Good Mood.

Jan. 22nd, 2009 02:13 pm
swestrup: (Default)
[personal profile] swestrup
Don't want to jinx it, but my good mood since coming back from California is still with me. I find myself looking at the upside of events rather than the downside, and its amazing how different a small shift in perspective can make things look.



So, I find that I'm looking at my recent trials and tribulations with Linux as a learning experience. Building a Linux up from source using Gentoo is a bit of a pain, but I'm learning many things about how a modern Linux operates. I'm also very pleased to see that some of my complaints about other distros have been tackled by Gentoo (ie, explicit ways to install multiple versions of a library or application). Also, of course, every time I come across some annoyance and manage to figure out enough of the system to fix it, I grow more confident in my abilities.

Also, discovering that there already exists a project in C++ that is aiming to do what my (still not really started) geometric library project does has not phased me. Instead I've noticed that they've only implemented a few of the ideas that I've had so I'm going to cherry-pick their code for good ideas, and have a hard look at the code they claimed to have cherry-picked for their ideas, to see if there's anything they've missed.

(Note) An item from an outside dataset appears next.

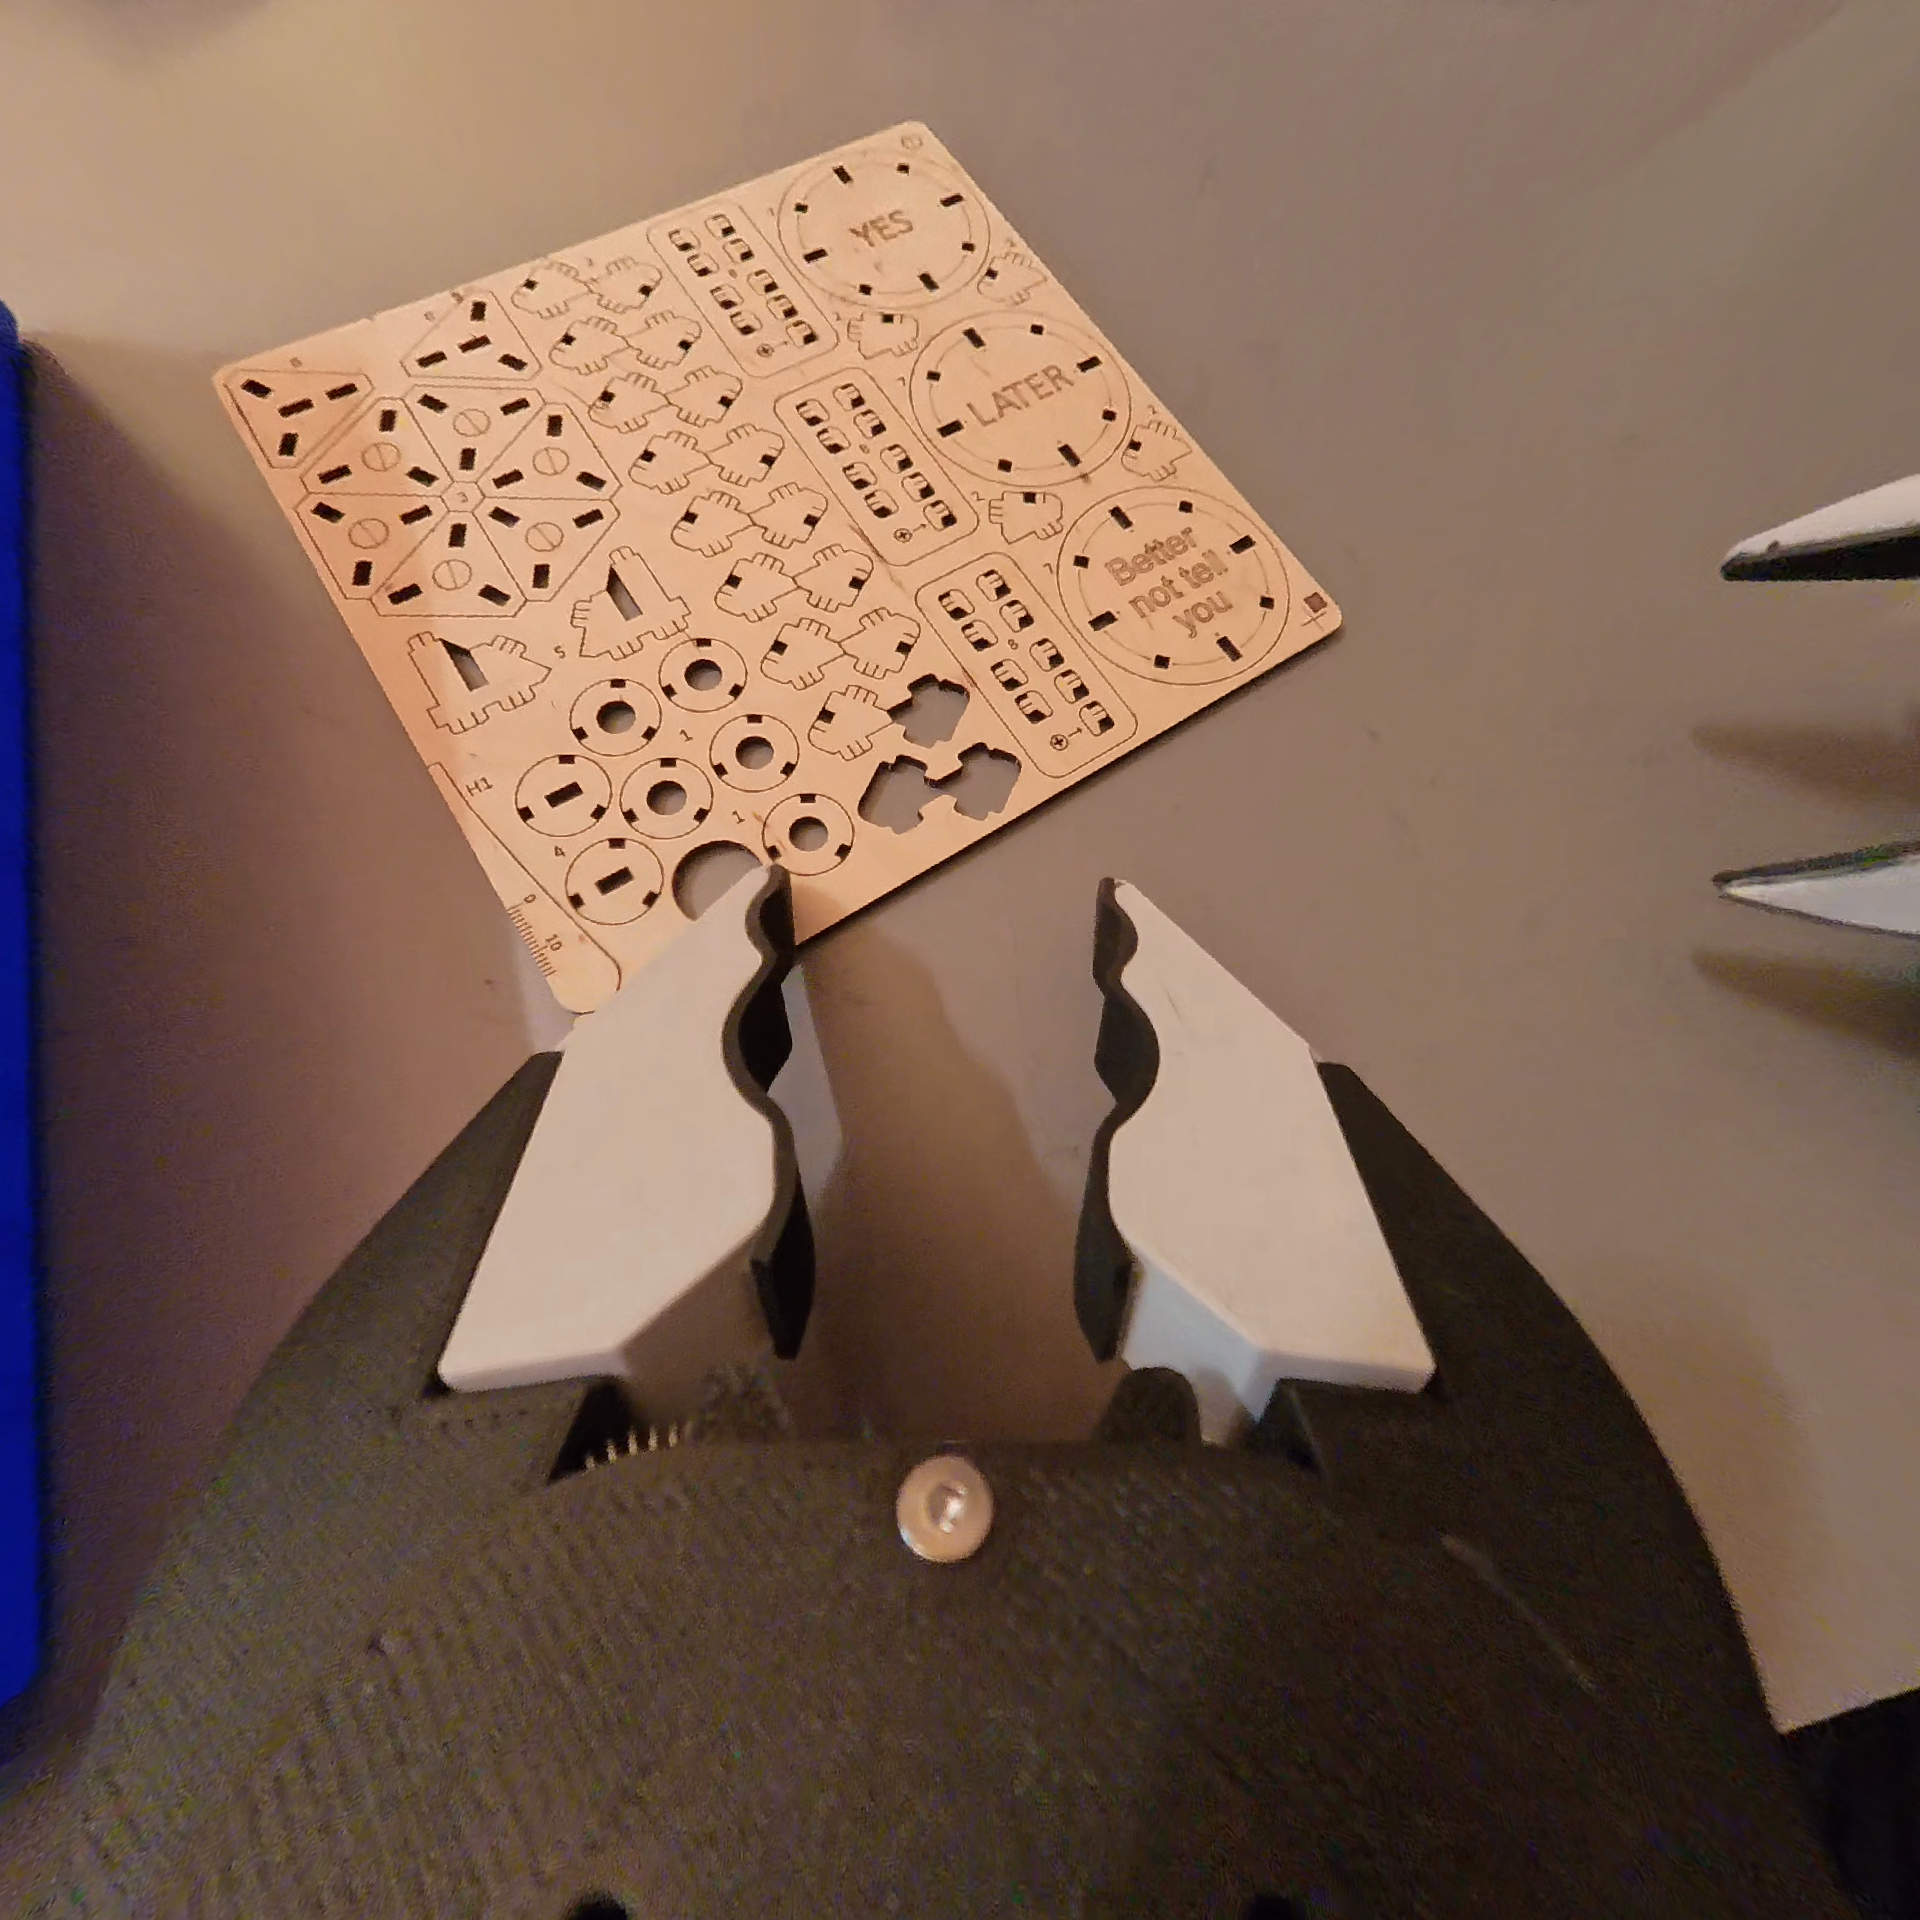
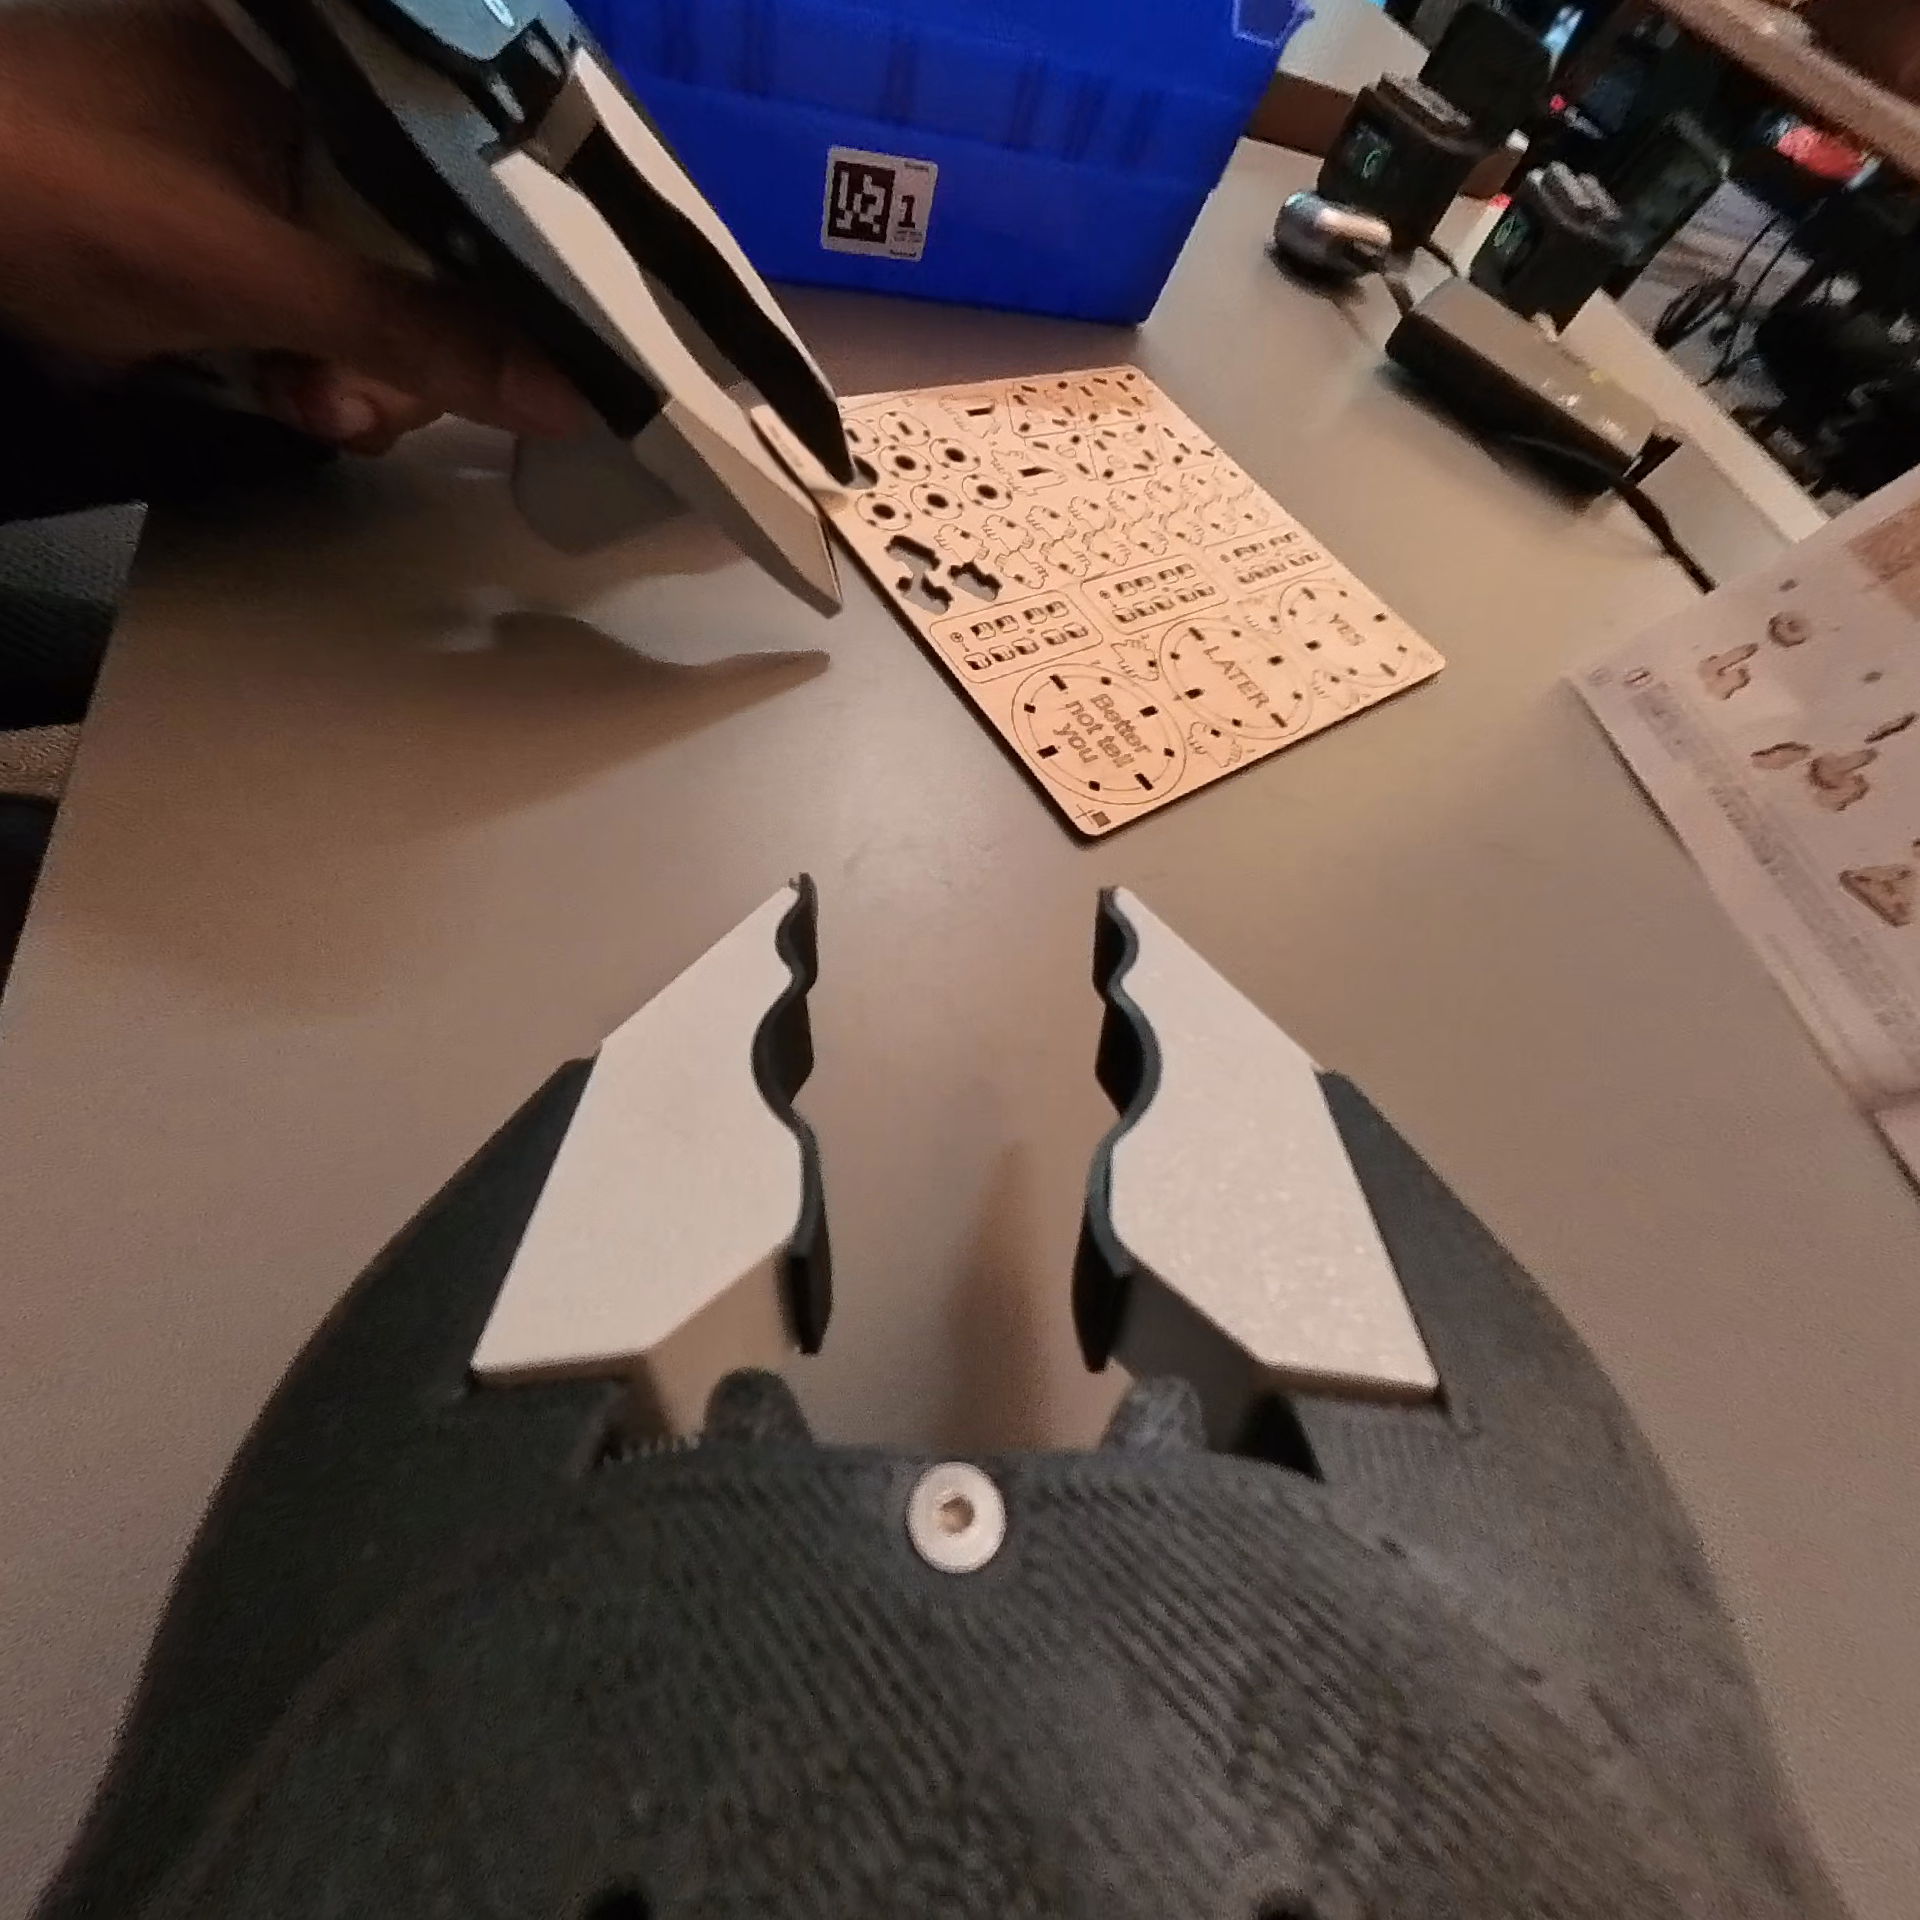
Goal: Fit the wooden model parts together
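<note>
I see a laser-cut wooden sheet [image 2: 1132,592] lying flat on the grey surface [image 2: 1299,987]. Behind the sheet stands a blue bin [image 2: 966,135]; right of it lie printed paper pages [image 2: 1787,779], and dark devices [image 2: 1507,187] beyond.

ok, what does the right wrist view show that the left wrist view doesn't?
Right wrist view only: the blue bin's tagged face, a paper sheet bearing small wooden pieces, dark devices at the table's far end, and a hand holding the left gripper.
Left wrist view only: the empty cutouts in the wooden sheet, seen close.
Both: the sheet, flat on the grey table, and both grippers open, right empty over bare table.
</note>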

After struggling with the idea for some time, I've also recently been making some theoretical progress on another C++ project I want to tackle after the above one. It involves perverting Typed Feature Structures to build a general complex-configuration editor and validator. My main desire is to use it for creating a public-domain replacement for Hero Games Hero Creator (RPG character editor) which is much more flexible. That said, its occured to me that it would also be able to help greatly in the building of consistent kernel configurations and in getting mplayer to transcode videos in the right ways. Basically, any time you come across manual pages that say things like 'option -A must be used in conjuction with one or more of -B, -C and -D, but note that -D is incompatible with -Ax while the combination -A -C -D is incompatible with -X, and -B cannot be used with -C -L'.   At first I had thought I could use just straight TFS parsers/unifiers but it turns out that one of my needs is to be able to handle different sorts of unification than simple agreement, so I'm going to have to extend things a bit.

As for ongoing projects, my attempts to recondition a hard drive for storage use are going well. If it passes the next 40 hours worth of tests as well as its done so far (ie flawlessly) then I'll have no hesitation to use it for my precious files. Once that's done I can see about finishing installing the software to get MythTV up and running.

Finally, I have my data recovery project. Although uppermost in my mind, its the one I have the most trepidation about. Its looking like some of the files I may have lost are all of my RPG notes of the last year. Since I spent a LOT of time this last year building things with Hero Creator, that would NOT be good if I can't recover them. Anyway, the imaging of one partition finished last night, and today I'll see what I can find on it with various forensic tools.

First though, I have to get ready to go shopping with Linda, as we've been avoiding doing it because of the weather, and our cupboards are getting increasingly bare.

Date: 2009-01-23 03:36 am (UTC)
From: [identity profile] hendrikboom.livejournal.com
I've once managed to recover a failing drive by low-level-formatting it.

Date: 2009-01-23 01:44 pm (UTC)
From: [identity profile] cpirate.livejournal.com
Most drives these days will notice when you try to write to a failing/failed sector, and remap it to one of their internal spare sectors. So yeah, if a low-level format ends up writing to all the sectors, it could totally fix a drive. Of course, by that measure you can just go through the drive, reading each sector then writing it back - that way you only lose the sectors that are actually failing, which is generally a small (but almost always non-zero, even on a working drive) number.

Date: 2009-01-27 02:40 am (UTC)
From: [identity profile] hendrikboom.livejournal.com
I have still to get a really clear idea what Feature Structures are, typed or not. In general, though, other things being equal, typed is probably better than not typed.

Date: 2009-01-27 02:41 am (UTC)
From: [identity profile] hendrikboom.livejournal.com
Any chance anyone has any of those RPG notes in hard copy? I have a scanner.